The Treasury Inspector General for Tax Administration
faulted the IRS for failing to enforce international tax rules, saying in a
report that it failed to assess $21.6 million in delinquent FBAR penalties. These penalties come from those who were either denied access to, or chose to withdraw from, the Offshore Voluntary Disclosure Program (OVDP), which allowed delinquent taxpayers to come clean and pay the taxes they owed.
TIGTA reviewed 100 of the 3,182 taxpayers who did not take part in the program and found that 29 of them should have been assessed penalties, but the IRS did not initiate any compliance actions. The $21.6 million estimate came from projecting the sample results to the total population of denied or withdrawn requests.
It also faulted the IRS for internal control weaknesses that it said led to delays and incorrect processing of OVDP requests.
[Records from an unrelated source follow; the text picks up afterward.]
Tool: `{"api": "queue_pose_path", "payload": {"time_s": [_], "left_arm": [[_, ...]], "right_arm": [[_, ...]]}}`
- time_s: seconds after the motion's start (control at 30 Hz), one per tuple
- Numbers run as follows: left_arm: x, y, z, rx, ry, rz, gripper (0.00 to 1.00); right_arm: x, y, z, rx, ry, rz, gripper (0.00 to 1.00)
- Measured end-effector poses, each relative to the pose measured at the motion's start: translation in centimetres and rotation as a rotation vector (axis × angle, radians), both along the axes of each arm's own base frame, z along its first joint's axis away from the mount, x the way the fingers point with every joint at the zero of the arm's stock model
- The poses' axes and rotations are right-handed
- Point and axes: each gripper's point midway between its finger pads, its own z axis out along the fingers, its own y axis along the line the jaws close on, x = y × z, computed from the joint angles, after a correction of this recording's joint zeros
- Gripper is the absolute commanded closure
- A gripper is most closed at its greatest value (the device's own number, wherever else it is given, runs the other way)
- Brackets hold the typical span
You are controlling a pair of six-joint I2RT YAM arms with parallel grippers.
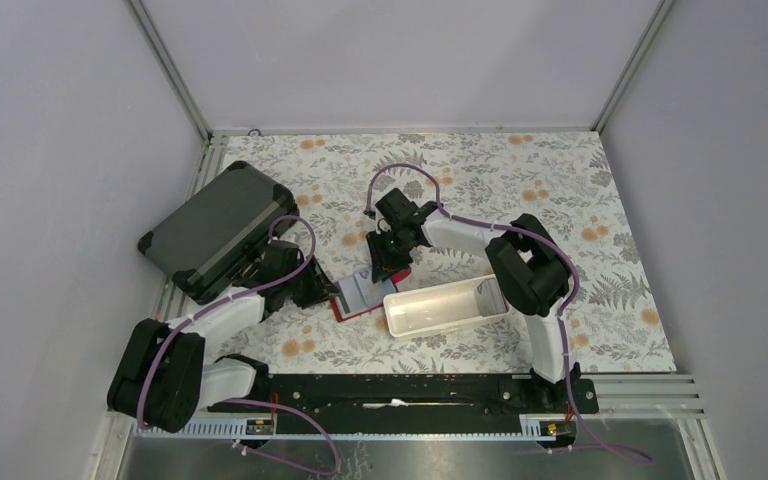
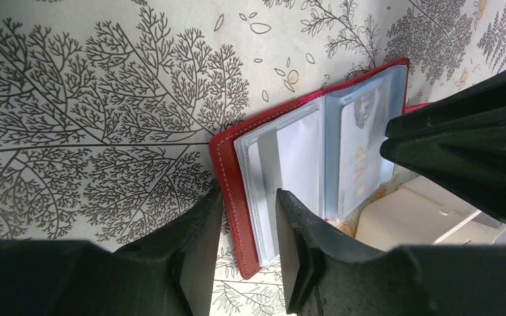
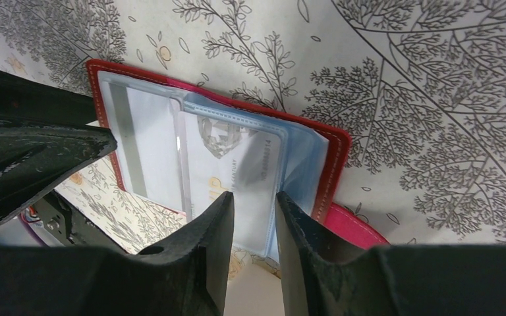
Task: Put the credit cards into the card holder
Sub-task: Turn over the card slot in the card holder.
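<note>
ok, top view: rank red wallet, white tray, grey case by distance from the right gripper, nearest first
1. Red wallet: lies open right under the right gripper, at its tips.
2. White tray: just to the near-right side of the wallet, a little farther out.
3. Grey case: far left at the table edge, beyond the left gripper.

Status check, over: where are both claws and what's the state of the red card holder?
Left claw pinching card holder edge. Right claw clamped on a card at the open sleeves. Holder lies open on the table. White tray beside it, not blocking.
</note>
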Motion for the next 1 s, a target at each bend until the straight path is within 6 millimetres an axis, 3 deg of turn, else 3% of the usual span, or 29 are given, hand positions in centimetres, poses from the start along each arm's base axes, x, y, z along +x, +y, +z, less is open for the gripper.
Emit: {"api": "queue_pose_path", "payload": {"time_s": [0.47, 1.0], "left_arm": [[0.3, -0.2, -0.1, -0.009, -0.005, -0.005, 0.68], [0.3, -0.2, -0.2, -0.007, -0.003, -0.005, 0.69]], "right_arm": [[-1.5, 1.3, 0.5, 0.081, 0.072, 0.024, 0.65], [-1.9, 2.1, 1.2, 0.131, 0.094, -0.001, 0.65]]}}
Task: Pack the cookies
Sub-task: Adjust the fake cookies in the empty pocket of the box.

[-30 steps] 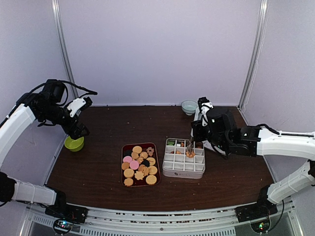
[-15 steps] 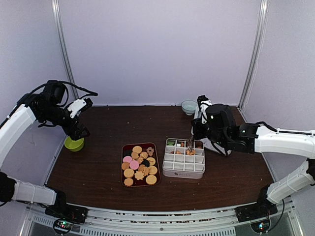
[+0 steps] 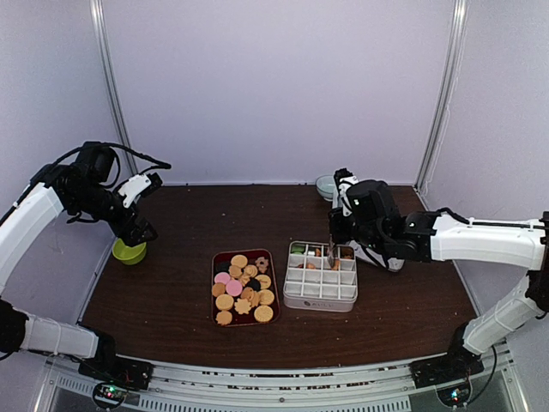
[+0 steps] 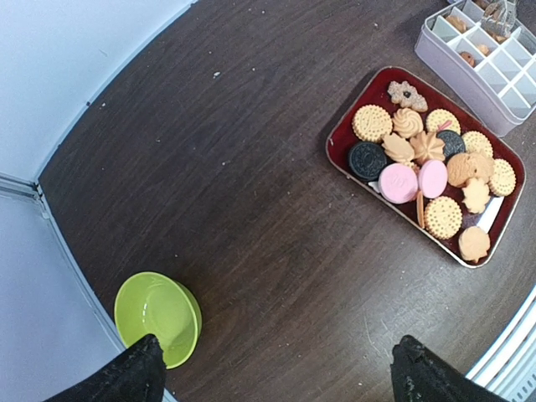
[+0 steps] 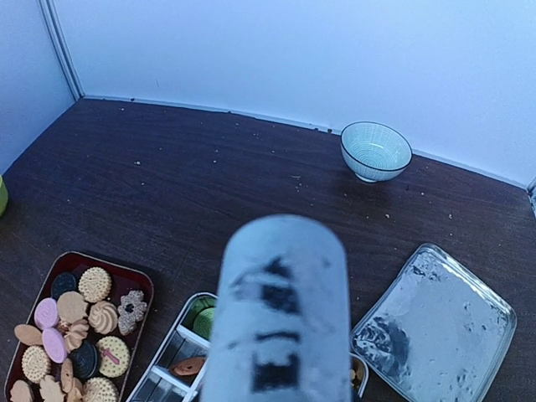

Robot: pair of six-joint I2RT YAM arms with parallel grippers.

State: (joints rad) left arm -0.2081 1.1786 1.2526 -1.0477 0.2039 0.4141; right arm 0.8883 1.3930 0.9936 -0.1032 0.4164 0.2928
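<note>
The cookies (image 3: 243,285) lie mixed in a dark red tray (image 3: 214,292): round golden ones, pink, dark and flower-shaped, also plain in the left wrist view as cookies (image 4: 427,167). A few cookies (image 5: 189,366) sit in the white divided box (image 3: 320,300). My right gripper (image 3: 336,230) hangs over the box's far row, shut on metal tongs (image 3: 331,251) whose blurred handle (image 5: 280,318) fills the right wrist view. Whether the tongs' tips carry a cookie I cannot tell. My left gripper (image 4: 276,341) is open and empty, high above the table near the green bowl (image 4: 157,316).
The green bowl (image 3: 129,251) stands at the table's left edge. A pale blue bowl (image 5: 376,151) sits by the back wall. The box's metal lid (image 5: 435,331) lies right of the box, partly under my right arm.
My right arm has shifted slightly left and back, taking the tongs from the box's middle toward its far row. The left arm has barely moved.
</note>
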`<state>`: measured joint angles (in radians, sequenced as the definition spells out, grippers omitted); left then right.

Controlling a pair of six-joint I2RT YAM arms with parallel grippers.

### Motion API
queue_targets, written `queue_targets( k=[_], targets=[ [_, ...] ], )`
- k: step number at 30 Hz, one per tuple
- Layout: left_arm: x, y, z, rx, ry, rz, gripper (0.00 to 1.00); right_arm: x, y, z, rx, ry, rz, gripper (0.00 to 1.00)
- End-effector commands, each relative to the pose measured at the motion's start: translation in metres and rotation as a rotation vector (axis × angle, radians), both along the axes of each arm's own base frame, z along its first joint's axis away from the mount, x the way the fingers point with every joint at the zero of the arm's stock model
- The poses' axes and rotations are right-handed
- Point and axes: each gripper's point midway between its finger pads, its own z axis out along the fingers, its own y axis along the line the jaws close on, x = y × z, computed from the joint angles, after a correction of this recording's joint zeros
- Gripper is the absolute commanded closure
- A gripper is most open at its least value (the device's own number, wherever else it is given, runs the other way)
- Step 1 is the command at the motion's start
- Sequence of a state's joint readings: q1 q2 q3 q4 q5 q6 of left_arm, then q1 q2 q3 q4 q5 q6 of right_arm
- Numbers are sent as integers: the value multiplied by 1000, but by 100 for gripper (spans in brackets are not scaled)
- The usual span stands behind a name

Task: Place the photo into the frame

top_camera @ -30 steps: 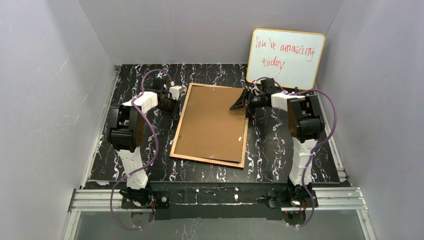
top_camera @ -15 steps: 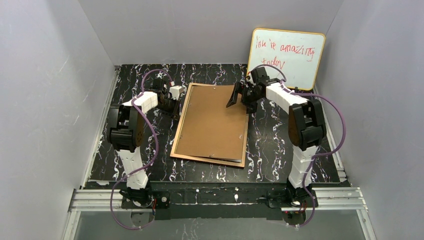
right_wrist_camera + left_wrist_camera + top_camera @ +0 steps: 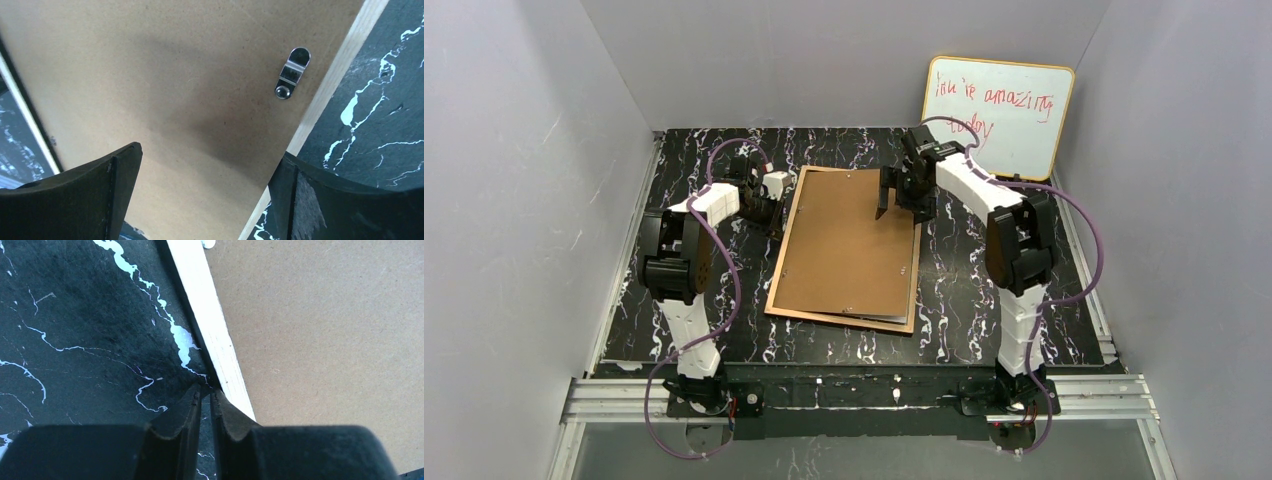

T
hese weaknesses include the use of separate inventory controls and two separate IRS addresses to which taxpayers send correspondence, which contributed to incorrect processing of some taxpayer disclosure requests.
Finally, TIGTA said the IRS doesn't have a way to determine what skill level is required for an agent to work OVDP request certifications: such cases generally don't require as much technical analysis.
“In an increasingly global economy, it is important that the IRS ensure that taxpayers with foreign-derived income comply with their U.S. tax obligations,” said J. Russell George, the Treasury Inspector General for Tax Administration.
The IRS disagreed with the $21.6 million number, saying that penalty assessments depend on the facts of the matter and cannot be so easily extrapolated. It did, however, agree to take corrective actions in administering the program.